Segment Open
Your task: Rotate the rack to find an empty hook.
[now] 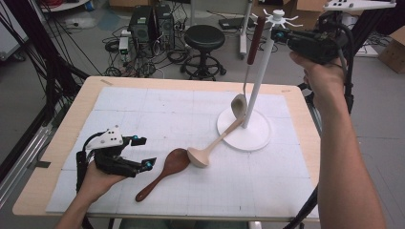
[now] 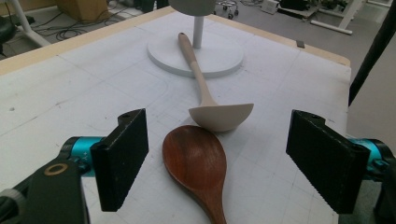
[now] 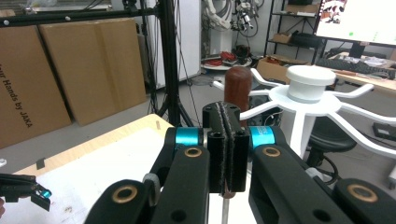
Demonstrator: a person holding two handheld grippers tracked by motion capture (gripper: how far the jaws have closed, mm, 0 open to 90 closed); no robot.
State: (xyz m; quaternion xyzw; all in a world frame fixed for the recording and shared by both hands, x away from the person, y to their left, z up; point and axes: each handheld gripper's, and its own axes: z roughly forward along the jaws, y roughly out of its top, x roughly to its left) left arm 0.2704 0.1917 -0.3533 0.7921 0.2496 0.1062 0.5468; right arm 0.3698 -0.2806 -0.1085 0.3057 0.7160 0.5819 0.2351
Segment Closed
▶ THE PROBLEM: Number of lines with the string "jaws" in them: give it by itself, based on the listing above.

▶ EXERCISE ANSWER: 2